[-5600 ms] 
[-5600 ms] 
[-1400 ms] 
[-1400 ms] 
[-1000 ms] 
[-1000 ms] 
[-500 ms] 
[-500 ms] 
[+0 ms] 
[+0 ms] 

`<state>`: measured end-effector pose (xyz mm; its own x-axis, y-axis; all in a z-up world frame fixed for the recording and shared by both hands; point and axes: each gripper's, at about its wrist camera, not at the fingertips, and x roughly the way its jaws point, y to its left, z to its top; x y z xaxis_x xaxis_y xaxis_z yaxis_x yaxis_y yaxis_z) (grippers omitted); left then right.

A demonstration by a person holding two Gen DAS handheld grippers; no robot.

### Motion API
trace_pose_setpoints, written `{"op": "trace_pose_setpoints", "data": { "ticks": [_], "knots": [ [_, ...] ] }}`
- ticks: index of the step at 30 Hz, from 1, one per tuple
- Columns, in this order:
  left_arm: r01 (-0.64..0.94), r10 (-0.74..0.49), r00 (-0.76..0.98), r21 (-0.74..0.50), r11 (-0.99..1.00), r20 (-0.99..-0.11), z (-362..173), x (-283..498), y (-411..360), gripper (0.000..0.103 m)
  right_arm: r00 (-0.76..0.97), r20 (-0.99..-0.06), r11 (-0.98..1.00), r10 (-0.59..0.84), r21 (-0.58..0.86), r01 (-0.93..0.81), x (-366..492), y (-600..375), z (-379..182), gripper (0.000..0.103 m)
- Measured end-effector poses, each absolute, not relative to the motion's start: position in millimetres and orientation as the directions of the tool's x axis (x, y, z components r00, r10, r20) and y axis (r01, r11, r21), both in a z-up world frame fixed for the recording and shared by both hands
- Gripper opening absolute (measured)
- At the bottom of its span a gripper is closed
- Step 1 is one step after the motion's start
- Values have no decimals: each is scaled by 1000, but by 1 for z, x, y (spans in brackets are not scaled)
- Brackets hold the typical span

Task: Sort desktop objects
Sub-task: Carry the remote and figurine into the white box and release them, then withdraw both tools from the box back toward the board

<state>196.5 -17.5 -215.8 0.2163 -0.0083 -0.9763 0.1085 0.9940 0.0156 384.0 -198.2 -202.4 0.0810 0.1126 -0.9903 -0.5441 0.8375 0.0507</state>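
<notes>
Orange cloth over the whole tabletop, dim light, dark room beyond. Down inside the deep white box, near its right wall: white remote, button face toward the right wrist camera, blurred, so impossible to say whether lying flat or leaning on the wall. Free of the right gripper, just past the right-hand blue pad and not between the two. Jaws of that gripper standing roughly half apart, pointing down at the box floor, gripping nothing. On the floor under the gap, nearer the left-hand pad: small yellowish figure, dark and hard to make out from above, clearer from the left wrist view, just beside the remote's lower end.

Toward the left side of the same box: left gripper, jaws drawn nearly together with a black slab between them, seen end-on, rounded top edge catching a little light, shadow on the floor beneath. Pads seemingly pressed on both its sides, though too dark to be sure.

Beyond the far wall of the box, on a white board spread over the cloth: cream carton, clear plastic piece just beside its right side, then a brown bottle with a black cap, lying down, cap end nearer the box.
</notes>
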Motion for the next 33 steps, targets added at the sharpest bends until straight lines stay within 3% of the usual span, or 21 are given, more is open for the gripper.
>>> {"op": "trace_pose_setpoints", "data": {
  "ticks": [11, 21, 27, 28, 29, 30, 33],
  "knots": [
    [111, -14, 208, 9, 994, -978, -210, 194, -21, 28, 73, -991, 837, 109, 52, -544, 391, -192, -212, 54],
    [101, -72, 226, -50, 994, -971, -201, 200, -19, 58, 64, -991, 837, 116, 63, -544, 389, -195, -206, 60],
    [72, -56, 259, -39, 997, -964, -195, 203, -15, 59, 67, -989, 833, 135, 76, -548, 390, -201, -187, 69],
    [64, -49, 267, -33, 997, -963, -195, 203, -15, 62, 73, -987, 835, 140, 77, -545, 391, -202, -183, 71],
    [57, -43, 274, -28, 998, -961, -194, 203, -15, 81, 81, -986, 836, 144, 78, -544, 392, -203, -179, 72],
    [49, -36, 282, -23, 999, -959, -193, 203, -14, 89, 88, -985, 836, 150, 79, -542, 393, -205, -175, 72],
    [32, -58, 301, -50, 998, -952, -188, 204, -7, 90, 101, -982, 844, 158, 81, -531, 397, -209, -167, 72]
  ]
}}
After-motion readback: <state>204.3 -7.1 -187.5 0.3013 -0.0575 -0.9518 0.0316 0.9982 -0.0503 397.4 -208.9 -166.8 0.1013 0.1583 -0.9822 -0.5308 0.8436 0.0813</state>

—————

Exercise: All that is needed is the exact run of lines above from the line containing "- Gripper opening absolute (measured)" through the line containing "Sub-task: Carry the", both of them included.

Task answer:
- Gripper opening absolute (measured)
- At the bottom of its span a gripper is closed
- Step 1 is one step after the motion's start
- Values have no decimals: each is scaled by 1000, but by 1 for z, x, y (spans in brackets are not scaled)
- Brackets hold the typical span

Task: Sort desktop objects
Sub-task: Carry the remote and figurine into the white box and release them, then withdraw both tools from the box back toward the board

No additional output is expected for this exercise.